Still, with adolescence come growing pains. Already at least one faculty member has left, objecting to the “paternalism” of Singaporean rules governing how professors must account for the research funds they spend. The professor, Keith A. Darden, says there was too much NUS, not enough Yale. The Singaporeans “had a hard time understanding that the liberal arts is more than the curriculum,” says Mr. Darden. He is now at American University, in Washington.
For others, it’s worth the continued effort. Derek Heng was teaching at Ohio State University when he accepted the offer to return to his native Singapore.
“I thought,” says the associate professor of humanities, “I can stand at the sidelines and critique the whole project, or I can become involved.”

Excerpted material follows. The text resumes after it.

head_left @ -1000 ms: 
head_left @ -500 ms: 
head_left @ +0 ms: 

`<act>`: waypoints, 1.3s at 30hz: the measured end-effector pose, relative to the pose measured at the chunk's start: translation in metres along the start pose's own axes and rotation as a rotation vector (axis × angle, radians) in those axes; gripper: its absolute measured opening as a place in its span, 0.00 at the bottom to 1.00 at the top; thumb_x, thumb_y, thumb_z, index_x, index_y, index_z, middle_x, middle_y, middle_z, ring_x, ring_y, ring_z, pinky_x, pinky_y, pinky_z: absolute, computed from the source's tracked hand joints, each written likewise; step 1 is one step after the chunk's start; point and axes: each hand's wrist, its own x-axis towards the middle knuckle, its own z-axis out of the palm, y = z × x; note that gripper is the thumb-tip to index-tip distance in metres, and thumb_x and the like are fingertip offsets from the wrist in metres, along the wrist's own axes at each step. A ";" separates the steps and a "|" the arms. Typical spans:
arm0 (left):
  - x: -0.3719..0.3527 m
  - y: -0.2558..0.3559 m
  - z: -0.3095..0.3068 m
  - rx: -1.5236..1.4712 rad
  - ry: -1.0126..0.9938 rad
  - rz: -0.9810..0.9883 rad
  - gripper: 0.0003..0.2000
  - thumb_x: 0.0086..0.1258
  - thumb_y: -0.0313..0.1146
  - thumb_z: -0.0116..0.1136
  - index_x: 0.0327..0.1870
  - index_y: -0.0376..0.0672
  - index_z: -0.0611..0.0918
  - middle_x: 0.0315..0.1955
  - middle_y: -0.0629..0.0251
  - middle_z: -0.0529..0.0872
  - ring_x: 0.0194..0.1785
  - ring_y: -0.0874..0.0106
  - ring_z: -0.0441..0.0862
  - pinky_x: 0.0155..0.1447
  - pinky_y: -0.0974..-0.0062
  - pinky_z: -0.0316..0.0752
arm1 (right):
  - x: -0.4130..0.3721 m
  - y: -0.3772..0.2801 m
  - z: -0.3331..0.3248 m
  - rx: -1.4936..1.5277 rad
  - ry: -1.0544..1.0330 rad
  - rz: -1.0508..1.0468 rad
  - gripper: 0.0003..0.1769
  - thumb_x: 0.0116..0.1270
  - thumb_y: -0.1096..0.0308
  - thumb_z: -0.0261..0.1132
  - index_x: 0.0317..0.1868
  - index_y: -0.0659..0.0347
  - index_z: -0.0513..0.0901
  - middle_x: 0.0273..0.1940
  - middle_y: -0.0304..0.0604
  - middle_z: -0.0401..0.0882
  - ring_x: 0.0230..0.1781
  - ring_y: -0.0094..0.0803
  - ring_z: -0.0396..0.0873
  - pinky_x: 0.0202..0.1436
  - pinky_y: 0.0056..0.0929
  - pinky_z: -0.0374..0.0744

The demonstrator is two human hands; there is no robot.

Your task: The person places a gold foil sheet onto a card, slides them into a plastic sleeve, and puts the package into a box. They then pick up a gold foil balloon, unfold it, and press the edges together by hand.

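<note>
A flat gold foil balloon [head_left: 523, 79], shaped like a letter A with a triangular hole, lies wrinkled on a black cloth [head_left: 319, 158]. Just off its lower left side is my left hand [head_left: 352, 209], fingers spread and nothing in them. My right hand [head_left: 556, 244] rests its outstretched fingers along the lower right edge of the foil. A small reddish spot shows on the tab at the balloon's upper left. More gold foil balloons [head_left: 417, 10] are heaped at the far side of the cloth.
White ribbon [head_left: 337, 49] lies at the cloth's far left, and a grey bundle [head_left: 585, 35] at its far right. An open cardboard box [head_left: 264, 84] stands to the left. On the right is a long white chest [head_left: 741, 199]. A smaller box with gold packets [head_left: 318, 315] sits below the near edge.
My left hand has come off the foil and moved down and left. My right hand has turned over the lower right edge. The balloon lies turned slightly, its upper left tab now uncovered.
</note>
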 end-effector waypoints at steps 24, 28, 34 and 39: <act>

A Liberal-Arts Experiment in Singapore: a Timeline
January 2009
Tan Chorh Chuan, president of the National University of Singapore, and Richard C. Levin, then president of Yale University, meet at the World Economic Forum, in Davos, Switzerland, and begin discussing the idea for a joint liberal-arts college. Over the next two years, Yale administrators and senior faculty members travel to Singapore and hammer out a deal.
March 2011
Plans to establish Yale-NUS College are announced.
February 2012
Yale-NUS begins accepting student applications.
April 2012
The arts-and-sciences faculty of Yale College passes a resolution expressing “concern” about the new college and about Singapore’s record on civil and political rights.
May 2012
Pericles Lewis, a professor of English and comparative literature at Yale, is named president of Yale-NUS. Other top administrators are also appointed.
June 2012
The first Yale-NUS faculty members are hired and begin work on the curriculum.
December 2012
The American Association of University Professors issues an open letter raising concerns about academic and personal freedoms at Yale-NUS and calls on Yale to release all documents related to the new institution.
July 2013
Yale-NUS College’s first class, comprising 157 students, arrives for orientation.
August 2013
Classes begin.
January 2015
The permanent campus, in Singapore, is scheduled to open.